Metabolic maturity at birth and neonate lamb survival and growth: the effects of maternal low-dose dexamethasone treatment
- PMID: 19542513
- DOI: 10.2527/jas.2009-1825
Metabolic maturity at birth and neonate lamb survival and growth: the effects of maternal low-dose dexamethasone treatment
Abstract
Perinatal mortality is a major contributing factor to reproductive wastage in grazing sheep industries. Enhanced metabolic and endocrine maturity at birth may improve the behavioral competency and thermoregulatory ability of neonates, potentially improving lamb survival over the first 72 h of life. Maternal glucocorticoid treatment in late gestation was investigated as a mechanism for manipulating metabolic and endocrine maturity in the ovine neonate. Multiparous, fine-wool Merino ewes (n = 150) were divided into 3 groups to lamb on pasture. Within each group, 5 single-lamb and 5 twin-lamb bearing ewes were randomly allocated to 1 of 5 treatments. Treatments included a saline control (1 mL), or dexamethasone (2 mg/mL as the sodium phosphate) injected intramuscularly at 1 of 2 dose rates (1.5 or 3.0 mg) at d 130 or 141 of gestation.

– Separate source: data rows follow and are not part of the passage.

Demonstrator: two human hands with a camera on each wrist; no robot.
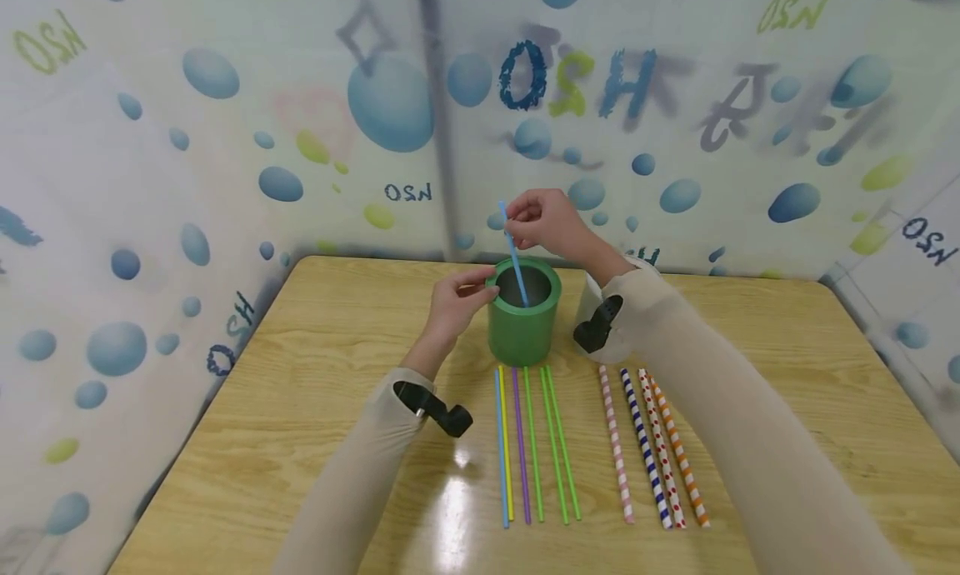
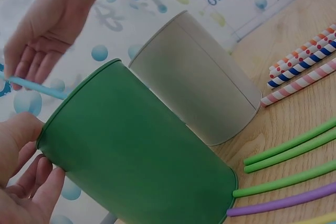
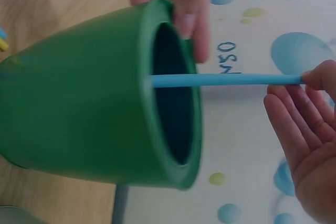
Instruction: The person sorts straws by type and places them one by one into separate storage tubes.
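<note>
A blue drinking straw [image 1: 517,267] slants into the mouth of a green bucket-shaped container [image 1: 522,333]. My right hand [image 1: 549,225] pinches the straw near its upper end, between thumb and fingers, above the rim. The straw's lower part is hidden inside the container. At the container's left side, my left hand [image 1: 453,307] holds the rim with thumb and fingers. In the right wrist view the straw [image 3: 226,80] runs from the dark opening to my right fingertips. The container [image 2: 142,150] stands upright on the wooden table [image 1: 360,342].
A white container [image 2: 194,82] stands right of the green one, partly behind my right sleeve. In front lie thin plain straws, blue, yellow, purple [image 1: 521,450] and green [image 1: 555,450]. Farther right are striped and dotted paper straws [image 1: 647,450]. A patterned wall sheet [image 1: 465,167] hangs behind.
</note>
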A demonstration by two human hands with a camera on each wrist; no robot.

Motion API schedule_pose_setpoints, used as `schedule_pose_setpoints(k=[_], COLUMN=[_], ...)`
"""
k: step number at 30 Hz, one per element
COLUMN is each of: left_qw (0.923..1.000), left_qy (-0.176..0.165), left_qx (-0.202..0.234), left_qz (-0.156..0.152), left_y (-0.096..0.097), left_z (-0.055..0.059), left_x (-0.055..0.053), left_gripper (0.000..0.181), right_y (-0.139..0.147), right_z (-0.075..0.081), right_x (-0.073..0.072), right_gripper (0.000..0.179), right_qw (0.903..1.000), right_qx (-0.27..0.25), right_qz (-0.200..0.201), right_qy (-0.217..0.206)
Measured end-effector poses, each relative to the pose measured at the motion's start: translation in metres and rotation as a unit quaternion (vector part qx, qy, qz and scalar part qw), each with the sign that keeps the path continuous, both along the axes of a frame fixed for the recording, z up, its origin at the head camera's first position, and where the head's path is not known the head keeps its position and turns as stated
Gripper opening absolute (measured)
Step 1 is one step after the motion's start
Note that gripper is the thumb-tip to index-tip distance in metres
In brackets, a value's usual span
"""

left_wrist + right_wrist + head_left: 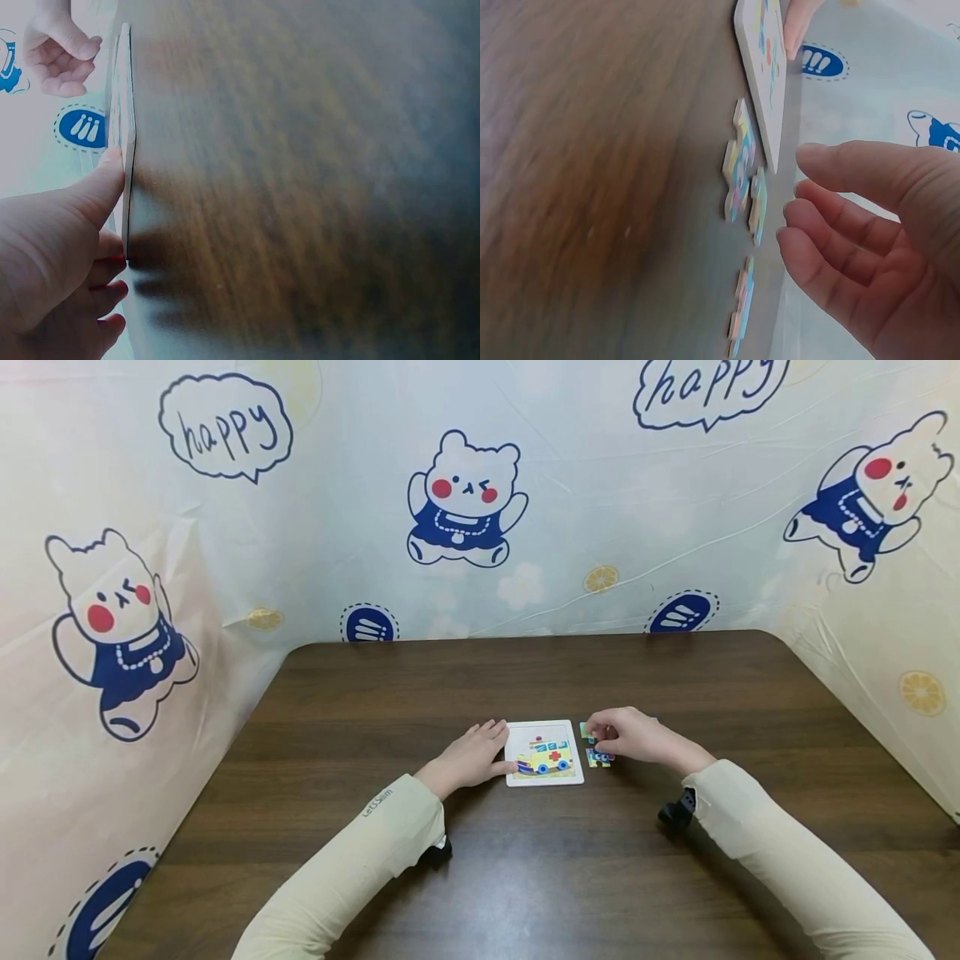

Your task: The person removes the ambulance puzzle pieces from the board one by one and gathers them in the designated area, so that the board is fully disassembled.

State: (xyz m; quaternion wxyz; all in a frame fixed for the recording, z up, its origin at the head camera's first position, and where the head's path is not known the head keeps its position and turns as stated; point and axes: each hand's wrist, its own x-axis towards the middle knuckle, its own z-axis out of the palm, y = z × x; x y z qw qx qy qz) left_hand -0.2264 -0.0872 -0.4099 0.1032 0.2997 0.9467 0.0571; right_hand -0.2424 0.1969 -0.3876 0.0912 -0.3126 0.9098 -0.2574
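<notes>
A white-framed jigsaw board [540, 730] lies on the table, its lower part filled with a yellow ambulance picture and its upper part bare. At its left edge rests my left hand [468, 757], thumb on the near-left rim and fingers stretched along the side. My right hand [636, 735] hovers over loose puzzle pieces [599, 758] right of the board. In the right wrist view its thumb and loosely curled fingers [832, 259] stand apart with nothing between them. Below them lie a larger piece [739, 165], a small piece [758, 206] and another piece [742, 307].
The brown wooden table [517, 877] extends around the board on all sides. A pale curtain [480, 602] printed with bears and "happy" bubbles hangs behind the table and along both sides. A dark wrist camera [677, 812] sits under the right cuff.
</notes>
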Motion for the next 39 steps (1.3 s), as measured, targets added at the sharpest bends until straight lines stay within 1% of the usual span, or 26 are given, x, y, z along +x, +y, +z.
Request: schedule_pose_setpoints(k=[3, 7, 13, 17, 23, 33, 39], left_qw=[1.0000, 1.0000, 1.0000, 1.0000, 1.0000, 0.9999, 1.0000], left_qy=[0.001, 0.001, -0.001, -0.001, -0.002, -0.005, -0.003], left_qx=[0.000, 0.001, 0.004, -0.002, -0.004, -0.003, -0.002], left_qz=[0.000, 0.000, 0.001, 0.003, 0.006, 0.008, 0.006], left_y=[0.000, 0.000, 0.000, 0.001, 0.001, 0.001, 0.001], left_z=[0.000, 0.001, 0.003, 0.002, 0.002, 0.000, 0.001], left_x=[0.000, 0.001, 0.002, 0.002, 0.001, 0.000, 0.000], left_gripper=[0.071, 0.071, 0.071, 0.071, 0.072, 0.072, 0.072], right_y=[-0.006, -0.013, -0.023, -0.029, -0.038, -0.053, -0.060], right_z=[0.001, 0.002, 0.003, 0.003, 0.003, 0.000, -0.001], right_x=[0.000, -0.001, -0.002, -0.004, -0.005, -0.003, -0.003], right_gripper=[0.022, 0.024, 0.025, 0.025, 0.025, 0.030, 0.033], right_qw=[0.9999, 0.9998, 0.9997, 0.9997, 0.9994, 0.9990, 0.9976], right_qx=[-0.006, -0.012, -0.008, -0.007, 0.000, 0.010, 0.024], right_qz=[0.008, 0.015, 0.018, 0.018, 0.029, 0.043, 0.065], right_qy=[0.009, 0.010, 0.016, 0.013, 0.016, -0.003, 0.004])
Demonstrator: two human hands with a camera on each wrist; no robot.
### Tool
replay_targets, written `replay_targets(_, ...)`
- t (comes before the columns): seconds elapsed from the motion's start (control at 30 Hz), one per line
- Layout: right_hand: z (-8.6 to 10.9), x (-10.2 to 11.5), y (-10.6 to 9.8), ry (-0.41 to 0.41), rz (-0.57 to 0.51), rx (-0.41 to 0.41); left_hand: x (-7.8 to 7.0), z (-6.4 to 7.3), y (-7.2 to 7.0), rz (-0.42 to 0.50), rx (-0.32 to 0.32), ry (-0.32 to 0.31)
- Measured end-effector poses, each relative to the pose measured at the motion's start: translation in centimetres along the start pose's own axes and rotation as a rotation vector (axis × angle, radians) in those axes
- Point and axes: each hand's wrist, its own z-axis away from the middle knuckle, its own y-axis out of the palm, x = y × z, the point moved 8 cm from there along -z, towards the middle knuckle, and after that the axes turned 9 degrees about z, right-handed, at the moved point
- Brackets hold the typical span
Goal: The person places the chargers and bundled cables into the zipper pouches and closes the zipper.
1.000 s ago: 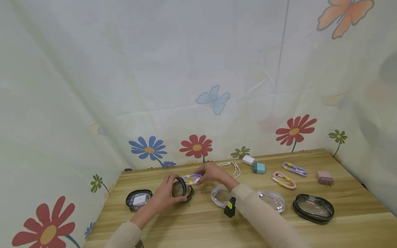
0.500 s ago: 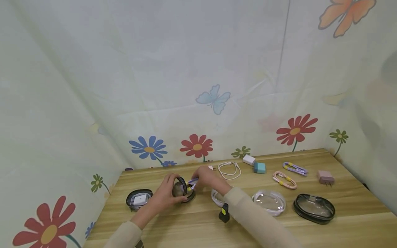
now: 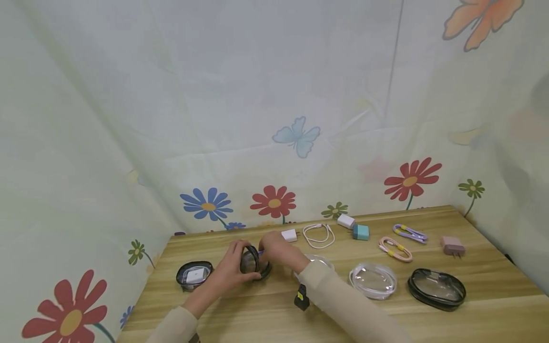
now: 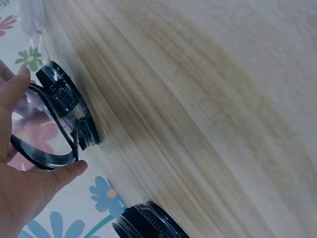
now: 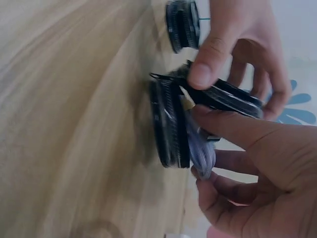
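Note:
My left hand (image 3: 231, 267) grips the raised lid of a clear, black-rimmed zip case (image 3: 250, 261) between thumb and fingers. In the left wrist view the same case (image 4: 64, 99) stands tilted open on the table. My right hand (image 3: 279, 250) pinches a coiled purple cable (image 5: 200, 151) and has it at the case's opening, between lid and base. Most of that cable is hidden by the hand in the head view. In the right wrist view, my left thumb presses the lid's black zipped edge (image 5: 230, 96).
Left of my hands lies a black-rimmed case (image 3: 194, 275) with a white charger inside. To the right are a white-rimmed case (image 3: 373, 281), a black-rimmed case (image 3: 436, 288), a white cable (image 3: 319, 237), a blue charger (image 3: 360, 232), a pink cable (image 3: 395, 249) and a pink charger (image 3: 452, 246).
My right hand has moved left and brought the purple cable into the case's opening. A white charger behind that hand has come into view. My left hand keeps its grip on the lid.

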Motion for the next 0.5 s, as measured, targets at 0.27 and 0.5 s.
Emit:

One-half of the control ewes were injected at d 130 and the remainder at d 141. Dexamethasone treatment had no effect on lamb survival to 72 h after birth, although there tended (P = 0.09) to be a smaller proportion of lambs dying due to dystocia than for control lambs. Heart girth at birth in singleton and twin lambs was reduced (P < 0.01) at the greater dose rate. Further, treatment also reduced birth weight (by about 5%) and presuckling rectal temperatures in twin lambs, but not in singleton lambs. These reductions were also dependent on the sex of the lamb. Dexamethasone treatment did not alter gestation length or lamb presuckling plasma glucose, NEFA, urea, or leptin concentrations, but treatment at d 141 increased (P < 0.05) ghrelin concentrations in singleton and male lambs. Behavioral interactions between ewes and neonatal lambs were generally unaffected, although treatment at d 130 produced lambs that took longer to bleat than lambs of untreated ewes (P < 0.05). Treatment did not affect the concentration of measured blood metabolites or hormones at weaning. Although there were interactions between litter size, lamb sex, and the dose rate and time of treatment on weaning weight, BW recorded 73 d after weaning was unaffected by treatment. Despite changes in birth weight, rectal temperature, lamb behavior, and presuckling plasma ghrelin concentrations, survival in the first 72 h of life, and lamb growth performance were unaffected by periparturient maternal glucocorticoid treatment.